To evaluate the reproducibility of HER2 IHC scoring among pathologists, we scanned 200 HER2 IHC stained slides from 100 independent cases of the Hospital Clinic case series. The images were representative of the 4 HER2 IHC categories (i.e., 0, 1+, 2+ and 3+). Five breast cancer-specialized pathologists (BG, ES, RF, GP, and VP), coming from four different institutions (Clinic, VHIO, VHV, and Campus Bio-Medico), revised and scored the 100 cases in a blinded fashion. Overall, 35 discordant cases (35%) were observed. The discordances were between IHC 1+ vs. 0 (n = 15), 1+ vs. 2+ (n = 12), 2+ vs. 0 (n = 1), 3+ vs. 1 + (n = 1), and 3+ vs. 2+ (n = 6) scores. In most cases (25 of 35, 71.4%), only one pathologist was discordant with the others. The multi-rater overall kappa concordance score was 0.79 (p < 0.001), which is considered a substantial agreement. The kappa scores according to the HER2 IHC categories 0, 1+, 2+, and 3+ were 0.82 (almost perfect agreement), 0.67 (substantial agreement), 0.74 (substantial agreement) and 0.92 (almost perfect agreement), respectively (p < 0.001). Similar results were obtained when the HER2 3+ cases were removed (data not shown).

Distribution of the PAM50 intrinsic subtypes

PAM50 intrinsic subtypes were available from 1,576 (42.7%) patients. Intrinsic subtypes were differentially distributed among the three IHC-based groups, as well as between HER2-low and HER2 0 tumors (p < 0.001 for both) (Fig. 3, Table 1, and Supplementary Table 1). Intrinsic subtypes distribution varied also between HR-positive and TNBC (p < 0.001) (Fig. 3 and Supplementary Table 2). Specifically, Luminal A tumors were more frequent within the IHC 2+ (54.2%), HER2-low (50.8%) and HR-positive (56.6%) groups compared to IHC 1+ (49.0%), IHC 0 (28.7%) and TNBC (1.6%). Similarly, Luminal B were more frequent within the IHC 2+ (30.2%), HER2-low (28.8%) and HR-positive (33.9%) groups compared to IHC 1+ (28.0%), IHC 0 (18.9%) and TNBC (0.2%); HER2-enriched (HER2-E) were more frequent within the IHC 0 (5.9%) and TNBC (8.5%) groups compared to IHC 2+ (2.8%), IHC 1+ (4.0%), HER2-low (3.5%) and HR-positive tumors (3.1%); Basal-like tumors were mostly concentrated within the IHC 0 (43.7%) and TNBC (84.7%) groups compared to IHC 2+ (9.8%), IHC 1+ (15.2%), HER2-low (13.4%) and HR-positive tumors (3.9%).

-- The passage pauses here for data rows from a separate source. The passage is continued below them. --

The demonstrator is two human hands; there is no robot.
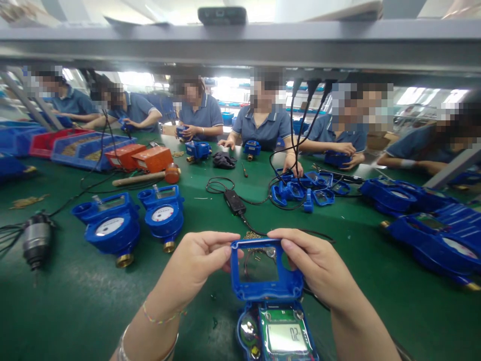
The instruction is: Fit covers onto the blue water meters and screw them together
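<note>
My left hand (201,263) and my right hand (313,265) both grip a blue plastic meter cover (263,288) with a clear window, one hand on each upper corner. The cover stands upright just above an open blue water meter (278,333), whose green circuit board and LCD display show. Through the window I see small brass screws lying on the green mat.
Two blue water meters (112,228) (163,215) stand at the left, near an electric screwdriver (35,243). A black adapter with cables (235,201), loose blue covers (311,188) and more meters (432,225) lie ahead and right. Several co-workers sit across the table. Orange boxes (141,158) and bins stand far left.
</note>
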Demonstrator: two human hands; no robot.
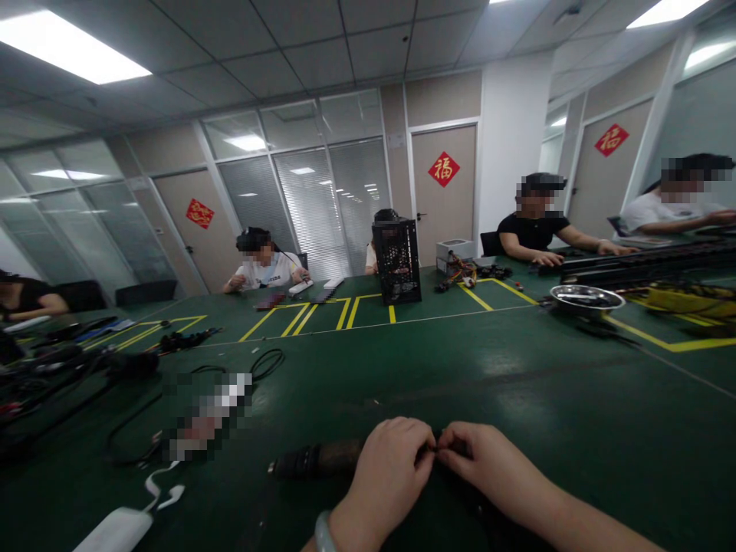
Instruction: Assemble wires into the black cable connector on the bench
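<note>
My left hand point(391, 475) and my right hand point(486, 464) meet low in the head view, their fingertips pinching a thin dark cable point(435, 447) between them. A thick black sleeved cable bundle point(316, 460) lies on the mat just left of my left hand and runs under it. Much of the cable is hidden by my fingers. A pale bangle point(325, 533) circles my left wrist.
A green workbench mat point(517, 383) with yellow tape lines holds a pixelated object, loose black cables, a white cord, a steel bowl point(586, 299) and a black mesh computer case point(396, 261). Several co-workers sit along the far side.
</note>
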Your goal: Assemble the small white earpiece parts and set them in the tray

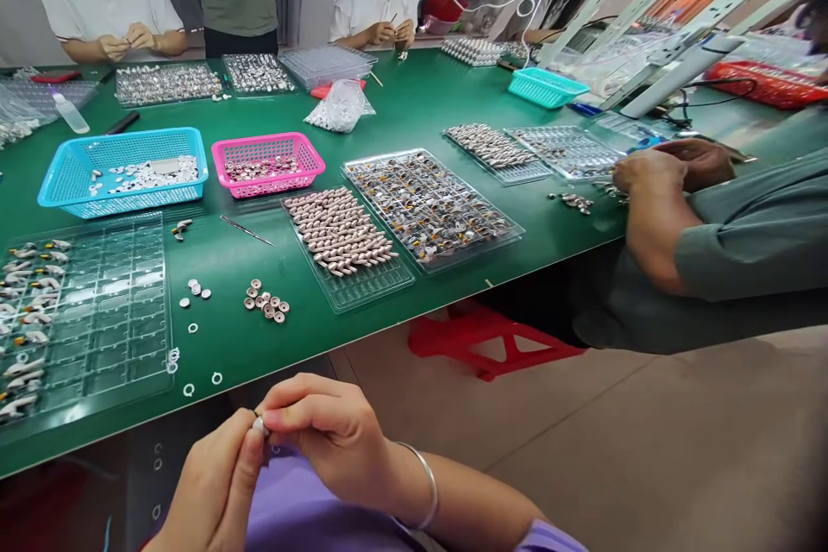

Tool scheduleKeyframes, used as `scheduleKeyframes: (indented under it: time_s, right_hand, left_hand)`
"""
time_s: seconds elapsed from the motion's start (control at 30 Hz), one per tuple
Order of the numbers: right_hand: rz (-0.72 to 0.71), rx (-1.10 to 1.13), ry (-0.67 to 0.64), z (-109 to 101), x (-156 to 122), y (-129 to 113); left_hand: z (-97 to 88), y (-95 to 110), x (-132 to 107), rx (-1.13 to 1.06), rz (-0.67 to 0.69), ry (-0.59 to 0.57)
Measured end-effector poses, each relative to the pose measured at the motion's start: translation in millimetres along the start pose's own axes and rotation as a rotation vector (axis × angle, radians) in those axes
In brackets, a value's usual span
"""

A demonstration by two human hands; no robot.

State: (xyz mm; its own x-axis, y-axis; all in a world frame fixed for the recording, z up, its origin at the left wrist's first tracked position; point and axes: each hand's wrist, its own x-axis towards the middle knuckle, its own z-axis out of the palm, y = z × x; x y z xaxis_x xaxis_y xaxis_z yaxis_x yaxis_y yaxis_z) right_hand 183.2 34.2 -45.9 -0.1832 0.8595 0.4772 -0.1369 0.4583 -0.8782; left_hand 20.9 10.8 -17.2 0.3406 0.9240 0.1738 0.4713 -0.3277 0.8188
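Note:
My left hand [213, 474] and my right hand [342, 431] meet in front of the table's edge. Thumbs and fingers of both pinch one small pale, rounded part [260, 425], mostly hidden by the fingertips. On the table beyond lie a cluster of small metallic cups [266, 302], a few white discs [195, 288] and thin white rings [216, 378]. A dark-and-pale small part [182, 229] lies near metal tweezers [247, 230]. To the left, a clear compartment tray [139, 293] holds rows of similar small assemblies [29, 336] on its left side.
A blue basket [122, 205] and a pink basket [268, 186] hold small parts. Right of them are a tray of pinkish-beige pieces [340, 233] and a tray of mixed parts [427, 207]. A co-worker's arm [660, 216] and a red stool [492, 345] are at right.

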Motion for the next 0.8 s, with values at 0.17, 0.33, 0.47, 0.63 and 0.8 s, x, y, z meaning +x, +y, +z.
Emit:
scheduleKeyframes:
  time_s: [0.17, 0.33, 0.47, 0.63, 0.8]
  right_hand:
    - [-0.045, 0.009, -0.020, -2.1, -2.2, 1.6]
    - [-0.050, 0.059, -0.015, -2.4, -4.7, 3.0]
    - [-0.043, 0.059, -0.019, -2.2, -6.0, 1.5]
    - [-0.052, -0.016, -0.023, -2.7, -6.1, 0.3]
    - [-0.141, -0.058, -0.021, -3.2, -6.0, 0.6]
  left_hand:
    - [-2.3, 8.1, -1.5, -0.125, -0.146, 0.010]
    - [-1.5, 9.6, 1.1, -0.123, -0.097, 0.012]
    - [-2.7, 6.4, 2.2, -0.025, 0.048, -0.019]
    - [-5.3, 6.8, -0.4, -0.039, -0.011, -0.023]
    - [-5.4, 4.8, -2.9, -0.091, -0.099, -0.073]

Fig. 3. Intrinsic subtype distribution according to HER2 status and HR status.

HR hormone receptors, TNBC triple-negative breast cancer, IHC immunohistochemistry, ISH in situ hybridization (including either FISH, SISH, and CISH). Number of patients in A (n = 1576), B (n = 1137); C (n = 437); D (n = 673); E (n = 701); F (n = 325).

Within HR-positive disease, intrinsic subtypes were differentially distributed between HER2-low and HER2 0 tumors, as well as according to IHC score (p < 0.001 in both cases; Table 2 and Supplementary Table 3). Specifically, Luminal B and Basal-like subtypes were less frequent in HER2-low compared to HER2 0 (Luminal B: 8.0% vs. 34.9%; Basal-like: 1.9% vs. 33.4%), while Luminal A subtype was more frequent in HER2-low compared to HER2 0 (58.9% vs. 2.8%). There was no significant difference in subtype distribution in TNBC according to HER2-low status and IHC score (p = 0.438 and p = 0.284, respectively; Table 2 and Supplementary Table 3). When comparing HR-positive and TNBC according to the same HER2 IHC score, intrinsic subtypes were significantly differentially distributed, with Basal-like tumors being the predominant subtype in each TNBC/HER2 subset (85.2% in HER2 0, 85.4% in HER2 1+, 78.4% in HER2 2+). As expected, Luminal A (51.8% in HER2 0, 57.9% in HER2 1+, 60.6% in HER2 2+), followed by Luminal B subtype (34.9% in HER2 0, 33.1% in HER2 1+, 33.8% in HER2 2+), were the most frequent in each HR-positive/HER2 subset (Supplementary Table 4).

Table 2.

PAM50 intrinsic subtypes distribution within HR-positive and TN tumors according to HER2 status.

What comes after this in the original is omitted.